## SOURCE RECORDS
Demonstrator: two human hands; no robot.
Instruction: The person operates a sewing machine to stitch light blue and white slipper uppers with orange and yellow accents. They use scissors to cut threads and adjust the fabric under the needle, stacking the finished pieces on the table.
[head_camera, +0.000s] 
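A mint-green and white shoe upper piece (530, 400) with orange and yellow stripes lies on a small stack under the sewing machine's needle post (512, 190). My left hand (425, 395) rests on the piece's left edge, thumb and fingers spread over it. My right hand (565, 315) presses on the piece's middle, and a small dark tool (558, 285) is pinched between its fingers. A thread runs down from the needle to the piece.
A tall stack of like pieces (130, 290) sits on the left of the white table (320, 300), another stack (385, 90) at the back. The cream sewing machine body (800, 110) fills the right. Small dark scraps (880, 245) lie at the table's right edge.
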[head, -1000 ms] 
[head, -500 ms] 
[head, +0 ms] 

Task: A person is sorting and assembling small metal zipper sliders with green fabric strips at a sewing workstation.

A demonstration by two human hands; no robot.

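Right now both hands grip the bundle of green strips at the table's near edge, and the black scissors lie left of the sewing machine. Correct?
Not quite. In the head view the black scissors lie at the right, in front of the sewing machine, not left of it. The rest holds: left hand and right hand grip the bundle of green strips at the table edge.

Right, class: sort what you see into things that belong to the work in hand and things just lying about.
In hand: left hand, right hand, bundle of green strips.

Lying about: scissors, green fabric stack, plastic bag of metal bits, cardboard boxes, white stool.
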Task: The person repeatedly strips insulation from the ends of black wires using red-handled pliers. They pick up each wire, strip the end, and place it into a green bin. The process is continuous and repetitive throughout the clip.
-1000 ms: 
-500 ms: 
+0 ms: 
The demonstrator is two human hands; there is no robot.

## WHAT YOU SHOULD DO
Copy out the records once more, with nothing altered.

## PROBLEM SOLUTION
Demonstrator: two human hands; no robot.
Instruction: The person operates a sewing machine to stitch light blue and white slipper uppers with orange and yellow accents. They use scissors to cut threads and adjust the fabric under the needle, stacking the finished pieces on the table.
[head_camera, +0.000s] 
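A mint-green and white shoe upper piece (530, 400) with orange and yellow stripes lies on a small stack under the sewing machine's needle post (512, 190). My left hand (425, 395) rests on the piece's left edge, thumb and fingers spread over it. My right hand (565, 315) presses on the piece's middle, and a small dark tool (558, 285) is pinched between its fingers. A thread runs down from the needle to the piece.
A tall stack of like pieces (130, 290) sits on the left of the white table (320, 300), another stack (385, 90) at the back. The cream sewing machine body (800, 110) fills the right. Small dark scraps (880, 245) lie at the table's right edge.
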[head, -1000 ms] 
[head, -500 ms] 
[head, +0 ms] 

Task: A person is sorting and assembling small metal zipper sliders with green fabric strips at a sewing workstation.

A demonstration by two human hands; no robot.

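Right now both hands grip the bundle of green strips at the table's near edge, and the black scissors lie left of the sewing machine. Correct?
Not quite. In the head view the black scissors lie at the right, in front of the sewing machine, not left of it. The rest holds: left hand and right hand grip the bundle of green strips at the table edge.

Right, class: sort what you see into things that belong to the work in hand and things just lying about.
In hand: left hand, right hand, bundle of green strips.

Lying about: scissors, green fabric stack, plastic bag of metal bits, cardboard boxes, white stool.
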Task: The person repeatedly strips insulation from the ends of black wires using red-handled pliers. They pick up each wire, strip the end, and place it into a green bin. The process is continuous and repetitive throughout the clip.
-1000 ms: 
-500 ms: 
+0 ms: 
The demonstrator is two human hands; there is no robot.

What the exercise asked for has been given in full.